* [Exercise]: Beginning with the line that holds "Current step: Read", copy each line exactly through the end of the entries, but leave the pictures out.

* [Records for the task]:
____
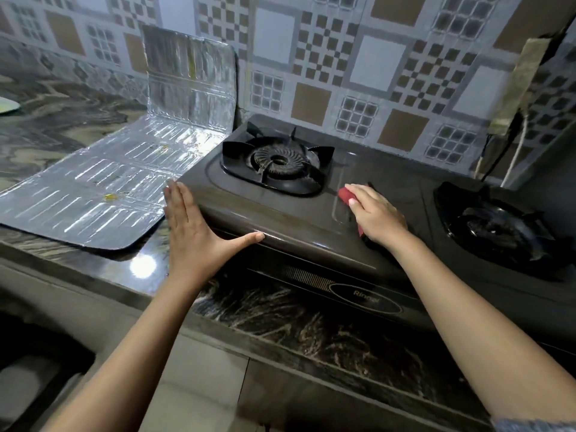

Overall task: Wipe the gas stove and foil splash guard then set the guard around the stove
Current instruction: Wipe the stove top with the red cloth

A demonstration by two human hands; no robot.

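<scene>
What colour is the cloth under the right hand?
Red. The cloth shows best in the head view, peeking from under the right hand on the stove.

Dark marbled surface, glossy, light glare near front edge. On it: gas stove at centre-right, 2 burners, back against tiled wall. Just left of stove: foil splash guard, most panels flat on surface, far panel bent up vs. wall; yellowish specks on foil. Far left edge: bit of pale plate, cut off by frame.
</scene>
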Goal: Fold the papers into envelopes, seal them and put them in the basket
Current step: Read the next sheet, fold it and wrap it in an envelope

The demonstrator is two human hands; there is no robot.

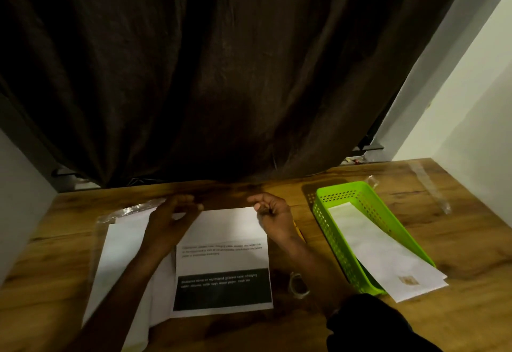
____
* [Reply to the exercise]:
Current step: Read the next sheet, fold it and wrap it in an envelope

The demonstrator is two human hands; there is no robot.

The exercise requires no additional output.